Coinbase just made its clearest pitch yet to become the everything app of finance. The exchange’s latest System Update, announced June 16, introduces an SEC-registered AI investment advisor called Coinbase Advisor alongside unified global liquidity pools that connect its US and international platforms for the first time.
An AI advisor with a regulatory stamp
Coinbase Advisor is designed to deliver personalized, real-time investment recommendations across multiple asset classes, including crypto, equities, and derivatives. The tool tailors its suggestions to individual user goals and risk profiles.
That registration matters more than it might seem at first glance. Most AI tools in crypto operate in a regulatory gray zone, offering “educational content” or “informational signals” to avoid crossing the line into investment advice. Coinbase is walking straight through the front door by registering the product as an actual advisor, which subjects it to fiduciary-adjacent obligations and regulatory scrutiny.
The advisor covers not just crypto but also stocks, thematic equity index perpetuals, and options, reflecting Coinbase’s broader ambition to blur the lines between digital assets and traditional finance.
Unified liquidity across borders
Coinbase is now connecting its US and international spot markets into unified global liquidity pools, extending the same treatment to derivatives trading.
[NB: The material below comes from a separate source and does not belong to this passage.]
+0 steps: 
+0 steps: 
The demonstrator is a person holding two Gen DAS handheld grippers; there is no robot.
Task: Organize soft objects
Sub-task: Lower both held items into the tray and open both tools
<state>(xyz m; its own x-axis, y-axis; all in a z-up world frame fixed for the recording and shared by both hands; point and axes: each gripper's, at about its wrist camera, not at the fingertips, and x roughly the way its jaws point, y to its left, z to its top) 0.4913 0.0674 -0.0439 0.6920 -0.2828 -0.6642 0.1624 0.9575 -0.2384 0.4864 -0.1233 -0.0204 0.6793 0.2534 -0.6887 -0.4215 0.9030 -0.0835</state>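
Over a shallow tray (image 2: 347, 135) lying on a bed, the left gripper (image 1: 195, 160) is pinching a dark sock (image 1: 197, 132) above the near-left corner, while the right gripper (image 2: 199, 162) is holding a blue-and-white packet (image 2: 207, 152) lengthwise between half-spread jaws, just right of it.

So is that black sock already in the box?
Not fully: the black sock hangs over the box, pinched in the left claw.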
Instead of having separate, thinner order books in different regions, Coinbase is merging them into deeper pools where all traders compete on the same prices.
The timing also aligns with Coinbase’s expansion into derivatives following CFTC approvals for certain US perpetual contracts. By pooling international perps liquidity with US order flow, Coinbase can offer a more competitive product against offshore exchanges like Binance and Bybit that have historically dominated the derivatives market.
The “Everything Exchange” takes shape
This update builds on a vision Coinbase started rolling out in December 2025, which the company calls the “Everything Exchange.” The idea is straightforward: combine crypto trading, traditional stock markets, prediction markets, and perpetual futures into a single platform.
Options trading for both stocks and crypto is now part of the offering. Pre-IPO perpetual contracts give users exposure to companies before they go public. Thematic equity index perps let traders bet on sectors rather than individual names.
On the consumer side, Coinbase rolled out a travel rewards portal through a partnership with Booking.com, offering 5% Bitcoin rewards on travel bookings. The Coinbase One card now accepts USDC deposits ranging from $500 to $5,000, collateralized against the stablecoin.
What this means for investors
The unified liquidity pools could be the most consequential piece for Coinbase’s market position. Exchange revenue is fundamentally a function of volume, and volume follows liquidity. By creating deeper pools, Coinbase creates a self-reinforcing cycle: more liquidity attracts more traders, which generates more liquidity.
The risk, naturally, is regulatory. An SEC-registered AI advisor that covers crypto, stocks, and derivatives across multiple jurisdictions is a compliance surface area the size of a football field. And the unified liquidity pools raise questions about how Coinbase handles cross-border regulatory requirements when US and international order flow commingles.
For Coinbase stock holders, the update represents the company’s most aggressive diversification play to date. Revenue concentration in crypto trading fees has long been the bear case against COIN. An AI advisor, stock options, travel rewards, and globally unified derivatives markets collectively reduce that dependency.